TASK ITEM: Reproduce, exactly, the lines of the material below from the line containing "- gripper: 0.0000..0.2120" through the line containing "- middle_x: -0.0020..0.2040", with both end lines included and nothing else.

SUPPLIED RECORDS:
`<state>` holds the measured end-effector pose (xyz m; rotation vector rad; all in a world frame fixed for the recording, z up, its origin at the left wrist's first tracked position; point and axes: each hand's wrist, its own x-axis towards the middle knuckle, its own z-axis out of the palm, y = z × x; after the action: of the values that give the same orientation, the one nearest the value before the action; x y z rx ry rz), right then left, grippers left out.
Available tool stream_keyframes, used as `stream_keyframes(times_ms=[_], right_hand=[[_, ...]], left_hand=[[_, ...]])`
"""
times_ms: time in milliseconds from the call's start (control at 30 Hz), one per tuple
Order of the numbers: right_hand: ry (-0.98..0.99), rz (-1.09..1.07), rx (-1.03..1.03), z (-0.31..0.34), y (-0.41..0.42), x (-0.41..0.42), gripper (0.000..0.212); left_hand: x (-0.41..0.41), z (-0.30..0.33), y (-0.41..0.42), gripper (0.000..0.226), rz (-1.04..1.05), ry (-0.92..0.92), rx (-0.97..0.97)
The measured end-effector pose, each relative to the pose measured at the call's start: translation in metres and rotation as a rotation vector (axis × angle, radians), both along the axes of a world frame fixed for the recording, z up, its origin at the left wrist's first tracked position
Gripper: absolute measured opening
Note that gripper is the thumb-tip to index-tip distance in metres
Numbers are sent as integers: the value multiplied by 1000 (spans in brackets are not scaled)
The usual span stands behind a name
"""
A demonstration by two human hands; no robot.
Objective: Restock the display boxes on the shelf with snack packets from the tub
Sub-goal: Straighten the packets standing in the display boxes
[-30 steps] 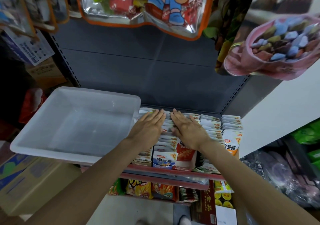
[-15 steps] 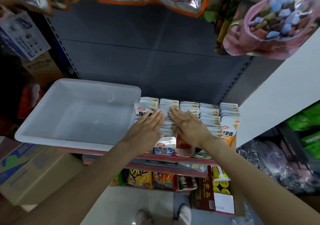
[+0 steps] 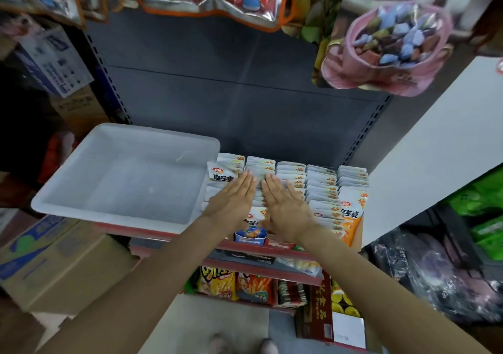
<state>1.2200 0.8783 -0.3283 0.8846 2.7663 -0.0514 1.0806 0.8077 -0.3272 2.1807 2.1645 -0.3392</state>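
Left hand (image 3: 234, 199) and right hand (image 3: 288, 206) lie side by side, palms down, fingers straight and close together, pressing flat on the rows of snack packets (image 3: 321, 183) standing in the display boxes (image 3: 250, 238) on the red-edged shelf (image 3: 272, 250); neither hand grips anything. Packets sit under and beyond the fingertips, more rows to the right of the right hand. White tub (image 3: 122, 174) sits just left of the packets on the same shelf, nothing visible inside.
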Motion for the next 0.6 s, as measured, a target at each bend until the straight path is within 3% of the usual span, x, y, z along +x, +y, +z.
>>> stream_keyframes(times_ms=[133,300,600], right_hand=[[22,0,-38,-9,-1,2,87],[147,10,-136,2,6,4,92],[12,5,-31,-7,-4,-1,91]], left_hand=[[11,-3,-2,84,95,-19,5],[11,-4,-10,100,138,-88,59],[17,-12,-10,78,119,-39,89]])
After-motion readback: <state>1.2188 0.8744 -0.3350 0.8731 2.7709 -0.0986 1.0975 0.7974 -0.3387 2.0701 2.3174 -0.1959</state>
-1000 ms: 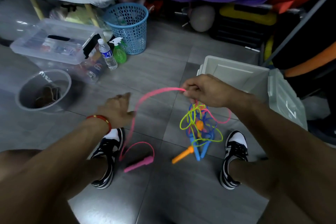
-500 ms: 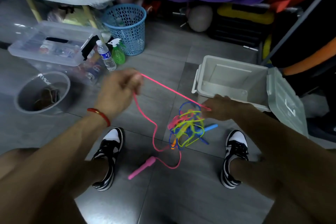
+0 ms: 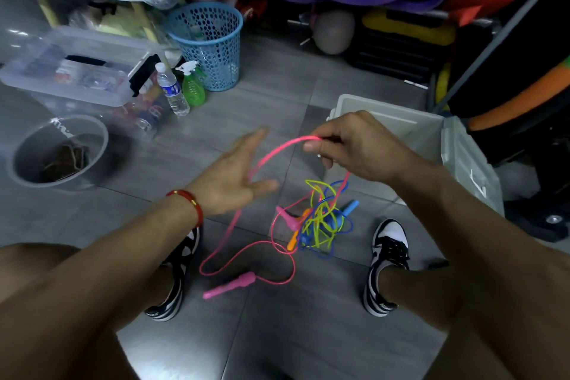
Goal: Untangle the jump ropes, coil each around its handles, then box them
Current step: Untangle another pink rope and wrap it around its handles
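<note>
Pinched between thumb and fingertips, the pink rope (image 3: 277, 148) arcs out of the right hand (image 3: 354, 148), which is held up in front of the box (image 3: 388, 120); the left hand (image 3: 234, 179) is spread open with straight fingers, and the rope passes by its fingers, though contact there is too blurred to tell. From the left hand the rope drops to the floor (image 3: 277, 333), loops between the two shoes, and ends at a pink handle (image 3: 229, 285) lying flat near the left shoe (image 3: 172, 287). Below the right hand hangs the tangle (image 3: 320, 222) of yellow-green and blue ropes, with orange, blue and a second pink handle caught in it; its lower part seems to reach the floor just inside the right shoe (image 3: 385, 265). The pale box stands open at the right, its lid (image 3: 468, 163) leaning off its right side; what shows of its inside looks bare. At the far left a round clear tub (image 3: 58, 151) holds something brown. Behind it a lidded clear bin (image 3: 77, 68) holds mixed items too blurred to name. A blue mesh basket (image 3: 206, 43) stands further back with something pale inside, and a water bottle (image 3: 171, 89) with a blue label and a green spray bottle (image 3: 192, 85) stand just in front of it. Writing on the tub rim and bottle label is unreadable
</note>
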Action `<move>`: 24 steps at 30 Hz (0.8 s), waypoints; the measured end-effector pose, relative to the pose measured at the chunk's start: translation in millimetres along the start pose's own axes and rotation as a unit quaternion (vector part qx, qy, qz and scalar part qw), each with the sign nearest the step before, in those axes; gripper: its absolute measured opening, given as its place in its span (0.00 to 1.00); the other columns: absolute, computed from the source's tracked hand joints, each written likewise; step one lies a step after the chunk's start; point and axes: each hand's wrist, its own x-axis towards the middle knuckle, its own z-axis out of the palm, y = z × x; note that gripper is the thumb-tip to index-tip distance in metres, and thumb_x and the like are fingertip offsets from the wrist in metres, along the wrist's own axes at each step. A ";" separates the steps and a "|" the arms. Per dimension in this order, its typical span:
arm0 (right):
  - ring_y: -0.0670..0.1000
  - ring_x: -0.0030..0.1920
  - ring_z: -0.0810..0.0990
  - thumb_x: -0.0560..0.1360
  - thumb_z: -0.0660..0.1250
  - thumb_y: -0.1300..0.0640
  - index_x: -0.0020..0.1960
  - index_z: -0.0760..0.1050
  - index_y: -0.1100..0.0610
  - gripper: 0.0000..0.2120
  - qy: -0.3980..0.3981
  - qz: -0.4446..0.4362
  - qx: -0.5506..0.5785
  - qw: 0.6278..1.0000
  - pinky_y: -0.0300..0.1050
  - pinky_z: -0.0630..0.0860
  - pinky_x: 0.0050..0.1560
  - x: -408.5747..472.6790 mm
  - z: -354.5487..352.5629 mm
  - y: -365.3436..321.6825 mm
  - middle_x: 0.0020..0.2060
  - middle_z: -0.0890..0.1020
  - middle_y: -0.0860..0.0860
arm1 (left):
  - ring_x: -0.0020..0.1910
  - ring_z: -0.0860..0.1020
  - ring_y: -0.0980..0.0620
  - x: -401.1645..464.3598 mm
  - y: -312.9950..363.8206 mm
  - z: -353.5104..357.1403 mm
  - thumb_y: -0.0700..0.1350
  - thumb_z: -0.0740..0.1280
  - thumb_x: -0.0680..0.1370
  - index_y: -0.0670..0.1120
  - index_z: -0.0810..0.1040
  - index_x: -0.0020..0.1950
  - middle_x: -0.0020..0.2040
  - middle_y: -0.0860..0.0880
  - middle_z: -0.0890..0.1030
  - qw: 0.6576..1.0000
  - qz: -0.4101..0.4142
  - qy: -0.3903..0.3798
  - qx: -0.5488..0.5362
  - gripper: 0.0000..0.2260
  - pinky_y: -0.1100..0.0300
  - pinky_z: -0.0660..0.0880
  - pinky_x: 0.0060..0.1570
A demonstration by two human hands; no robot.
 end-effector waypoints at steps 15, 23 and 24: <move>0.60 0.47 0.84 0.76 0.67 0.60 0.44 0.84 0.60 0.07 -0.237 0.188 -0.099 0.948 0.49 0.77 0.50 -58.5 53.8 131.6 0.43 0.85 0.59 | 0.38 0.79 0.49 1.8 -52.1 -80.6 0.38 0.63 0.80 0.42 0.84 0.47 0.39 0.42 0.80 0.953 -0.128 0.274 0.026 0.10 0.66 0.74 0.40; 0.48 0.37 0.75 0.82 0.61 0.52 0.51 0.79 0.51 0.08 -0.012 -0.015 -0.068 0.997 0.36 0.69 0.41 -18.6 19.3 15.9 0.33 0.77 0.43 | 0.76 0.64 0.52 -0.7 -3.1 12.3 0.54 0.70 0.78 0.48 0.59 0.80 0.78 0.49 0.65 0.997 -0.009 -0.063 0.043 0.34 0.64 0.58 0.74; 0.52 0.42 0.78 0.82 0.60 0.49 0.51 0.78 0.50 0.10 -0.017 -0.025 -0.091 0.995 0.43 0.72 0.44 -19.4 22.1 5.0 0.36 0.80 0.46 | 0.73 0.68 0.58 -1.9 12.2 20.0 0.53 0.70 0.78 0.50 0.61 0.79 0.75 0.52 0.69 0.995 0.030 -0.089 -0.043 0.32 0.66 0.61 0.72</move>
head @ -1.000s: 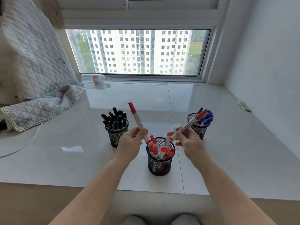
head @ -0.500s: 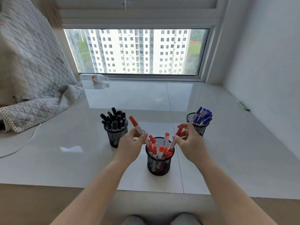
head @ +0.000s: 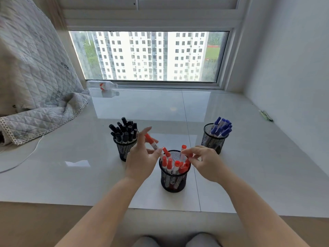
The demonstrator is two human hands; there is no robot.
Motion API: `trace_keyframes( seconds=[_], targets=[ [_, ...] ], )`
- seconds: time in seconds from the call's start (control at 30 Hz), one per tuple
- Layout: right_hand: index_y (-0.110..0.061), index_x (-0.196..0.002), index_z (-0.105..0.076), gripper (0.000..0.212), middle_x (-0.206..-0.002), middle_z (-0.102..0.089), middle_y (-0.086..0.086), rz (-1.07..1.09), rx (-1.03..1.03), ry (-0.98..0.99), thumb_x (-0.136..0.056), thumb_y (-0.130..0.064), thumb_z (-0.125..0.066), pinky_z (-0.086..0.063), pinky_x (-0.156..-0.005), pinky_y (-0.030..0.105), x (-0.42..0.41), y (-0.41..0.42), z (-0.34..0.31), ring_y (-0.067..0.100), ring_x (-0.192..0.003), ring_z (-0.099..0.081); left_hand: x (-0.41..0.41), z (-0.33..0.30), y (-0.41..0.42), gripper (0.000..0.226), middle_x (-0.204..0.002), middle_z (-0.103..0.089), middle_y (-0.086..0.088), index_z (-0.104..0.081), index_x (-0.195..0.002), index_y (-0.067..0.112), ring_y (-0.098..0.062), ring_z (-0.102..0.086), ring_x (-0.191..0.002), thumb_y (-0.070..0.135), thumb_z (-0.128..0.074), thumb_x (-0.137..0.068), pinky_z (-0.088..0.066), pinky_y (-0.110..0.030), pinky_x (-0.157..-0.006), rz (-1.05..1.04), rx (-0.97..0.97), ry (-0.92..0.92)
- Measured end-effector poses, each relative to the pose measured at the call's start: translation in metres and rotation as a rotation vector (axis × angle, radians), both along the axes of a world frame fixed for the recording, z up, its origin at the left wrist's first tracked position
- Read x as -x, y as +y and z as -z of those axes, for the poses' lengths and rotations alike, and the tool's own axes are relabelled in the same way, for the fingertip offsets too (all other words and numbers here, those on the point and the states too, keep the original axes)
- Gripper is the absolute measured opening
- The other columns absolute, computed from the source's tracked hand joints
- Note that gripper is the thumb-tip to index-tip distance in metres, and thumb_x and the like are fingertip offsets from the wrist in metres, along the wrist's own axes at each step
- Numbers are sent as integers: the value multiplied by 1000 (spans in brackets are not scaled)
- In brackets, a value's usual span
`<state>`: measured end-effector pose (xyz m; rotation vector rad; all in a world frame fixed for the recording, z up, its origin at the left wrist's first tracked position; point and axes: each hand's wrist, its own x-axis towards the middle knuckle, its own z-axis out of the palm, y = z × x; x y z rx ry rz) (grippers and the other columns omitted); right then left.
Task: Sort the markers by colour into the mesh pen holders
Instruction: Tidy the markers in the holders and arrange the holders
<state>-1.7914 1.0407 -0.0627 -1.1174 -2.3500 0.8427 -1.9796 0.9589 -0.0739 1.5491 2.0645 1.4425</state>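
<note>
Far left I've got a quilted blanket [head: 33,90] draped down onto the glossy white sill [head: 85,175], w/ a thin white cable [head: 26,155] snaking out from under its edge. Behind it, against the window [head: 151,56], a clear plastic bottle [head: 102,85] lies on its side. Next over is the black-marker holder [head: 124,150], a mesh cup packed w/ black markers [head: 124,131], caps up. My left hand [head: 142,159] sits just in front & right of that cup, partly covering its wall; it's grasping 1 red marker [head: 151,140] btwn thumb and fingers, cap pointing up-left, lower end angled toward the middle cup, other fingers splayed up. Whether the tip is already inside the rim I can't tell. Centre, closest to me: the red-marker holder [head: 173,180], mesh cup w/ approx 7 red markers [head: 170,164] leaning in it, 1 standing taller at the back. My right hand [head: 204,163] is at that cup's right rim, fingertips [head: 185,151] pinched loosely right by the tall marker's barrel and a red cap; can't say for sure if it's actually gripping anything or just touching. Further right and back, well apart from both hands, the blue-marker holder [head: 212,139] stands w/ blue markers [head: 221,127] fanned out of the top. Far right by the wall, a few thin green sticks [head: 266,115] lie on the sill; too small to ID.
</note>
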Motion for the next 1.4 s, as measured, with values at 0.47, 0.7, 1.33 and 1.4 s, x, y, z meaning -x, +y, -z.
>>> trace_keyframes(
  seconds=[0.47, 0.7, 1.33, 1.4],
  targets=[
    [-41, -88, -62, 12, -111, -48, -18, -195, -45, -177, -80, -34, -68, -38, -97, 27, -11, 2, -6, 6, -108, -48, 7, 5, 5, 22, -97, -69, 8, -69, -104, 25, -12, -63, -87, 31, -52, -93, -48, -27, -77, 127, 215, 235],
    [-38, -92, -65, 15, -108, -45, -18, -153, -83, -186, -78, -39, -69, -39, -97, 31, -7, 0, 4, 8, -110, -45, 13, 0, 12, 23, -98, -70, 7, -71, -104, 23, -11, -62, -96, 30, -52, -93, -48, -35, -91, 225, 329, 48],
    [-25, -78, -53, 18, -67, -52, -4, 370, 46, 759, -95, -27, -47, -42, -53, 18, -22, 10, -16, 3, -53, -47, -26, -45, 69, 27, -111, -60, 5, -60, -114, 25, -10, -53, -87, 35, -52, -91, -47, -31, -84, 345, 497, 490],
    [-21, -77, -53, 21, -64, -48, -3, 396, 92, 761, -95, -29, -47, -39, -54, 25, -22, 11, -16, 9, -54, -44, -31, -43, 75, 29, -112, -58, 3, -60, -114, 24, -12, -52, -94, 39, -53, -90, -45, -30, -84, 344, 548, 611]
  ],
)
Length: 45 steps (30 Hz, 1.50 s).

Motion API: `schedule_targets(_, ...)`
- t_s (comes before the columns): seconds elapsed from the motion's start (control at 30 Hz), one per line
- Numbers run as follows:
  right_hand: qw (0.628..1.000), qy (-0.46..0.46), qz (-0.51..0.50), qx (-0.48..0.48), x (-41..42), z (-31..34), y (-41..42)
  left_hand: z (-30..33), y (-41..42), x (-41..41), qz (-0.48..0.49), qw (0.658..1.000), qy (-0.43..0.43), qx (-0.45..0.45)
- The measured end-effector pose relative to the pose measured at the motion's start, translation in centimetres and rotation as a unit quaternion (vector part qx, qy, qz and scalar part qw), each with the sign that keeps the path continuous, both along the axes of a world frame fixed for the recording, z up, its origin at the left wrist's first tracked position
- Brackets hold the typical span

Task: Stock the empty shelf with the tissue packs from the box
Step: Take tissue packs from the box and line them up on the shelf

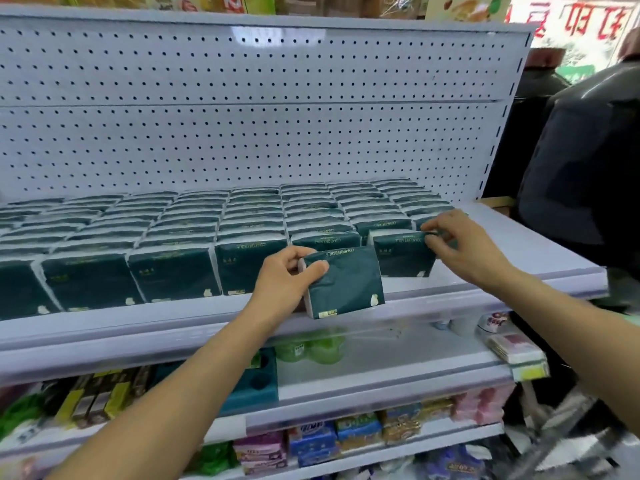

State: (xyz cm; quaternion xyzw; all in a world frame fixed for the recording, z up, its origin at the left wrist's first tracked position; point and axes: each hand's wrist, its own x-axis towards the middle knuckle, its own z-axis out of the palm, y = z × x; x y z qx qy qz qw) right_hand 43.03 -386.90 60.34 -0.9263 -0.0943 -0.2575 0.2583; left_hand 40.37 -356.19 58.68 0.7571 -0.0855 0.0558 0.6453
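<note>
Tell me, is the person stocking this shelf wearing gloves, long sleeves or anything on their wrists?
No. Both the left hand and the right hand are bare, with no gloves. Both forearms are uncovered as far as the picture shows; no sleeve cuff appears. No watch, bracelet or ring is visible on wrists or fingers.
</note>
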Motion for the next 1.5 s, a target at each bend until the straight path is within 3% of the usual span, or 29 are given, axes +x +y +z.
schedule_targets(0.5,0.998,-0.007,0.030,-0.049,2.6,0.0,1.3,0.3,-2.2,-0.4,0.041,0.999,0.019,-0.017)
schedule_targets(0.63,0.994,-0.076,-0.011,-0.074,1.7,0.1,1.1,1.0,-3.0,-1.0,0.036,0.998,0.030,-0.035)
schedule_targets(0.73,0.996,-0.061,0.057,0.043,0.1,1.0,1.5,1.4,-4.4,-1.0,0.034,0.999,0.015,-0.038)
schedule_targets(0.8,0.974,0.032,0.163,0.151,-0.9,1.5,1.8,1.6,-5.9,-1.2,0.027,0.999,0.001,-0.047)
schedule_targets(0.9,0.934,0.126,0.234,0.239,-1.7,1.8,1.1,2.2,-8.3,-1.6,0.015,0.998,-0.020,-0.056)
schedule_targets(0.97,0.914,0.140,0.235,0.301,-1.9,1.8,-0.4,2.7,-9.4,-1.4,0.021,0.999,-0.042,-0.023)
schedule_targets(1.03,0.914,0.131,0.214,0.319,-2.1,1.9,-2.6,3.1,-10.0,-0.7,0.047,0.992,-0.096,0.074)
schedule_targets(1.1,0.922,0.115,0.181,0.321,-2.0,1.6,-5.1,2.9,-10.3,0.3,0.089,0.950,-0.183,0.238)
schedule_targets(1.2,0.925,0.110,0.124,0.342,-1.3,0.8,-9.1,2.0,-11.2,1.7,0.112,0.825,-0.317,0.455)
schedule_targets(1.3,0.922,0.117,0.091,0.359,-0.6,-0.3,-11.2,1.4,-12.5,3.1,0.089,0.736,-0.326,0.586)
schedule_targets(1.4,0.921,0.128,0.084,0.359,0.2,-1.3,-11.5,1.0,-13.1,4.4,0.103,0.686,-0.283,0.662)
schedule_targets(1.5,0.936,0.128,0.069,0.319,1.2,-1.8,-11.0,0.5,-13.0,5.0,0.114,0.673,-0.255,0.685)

WRITTEN ANSWER:
  - gripper: 0.0000..0.2120
  - qy: -0.3980..0.3981
  - qz: -0.4446..0.4362
  - qx: -0.5506..0.5785
  - qw: 0.6278..1.0000
  - pinky_y: -0.0300..0.1050
  - pinky_z: -0.0630..0.0860
  - pinky_x: 0.0050..0.1560
  - x: -408.5747..472.6790 mm
  - z: -354.5487..352.5629 mm
  - y: -365.3436..321.6825 mm
  - middle_x: 0.0020..0.2060
  - middle_z: -0.0890..0.1020
  - middle_y: -0.0860..0.0860
arm1 (left):
  - ring_x: -0.0020..0.1910
  - ring_z: -0.0860..0.1020
  - ring_y: -0.0980..0.0620
  - x: -401.1645..464.3598 mm
  - y: -312.9950..363.8206 mm
  - z: -353.5104..357.1403 mm
  - thumb_y: -0.0700..0.1350
  - thumb_z: -0.0740..0.1280
  - thumb_x: -0.0680..0.1370
  - index_y: -0.0670..0.1120
  - index_z: -0.0810..0.1040
  - index_x: -0.0020..0.1950
  - middle_x: -0.0020..0.2040

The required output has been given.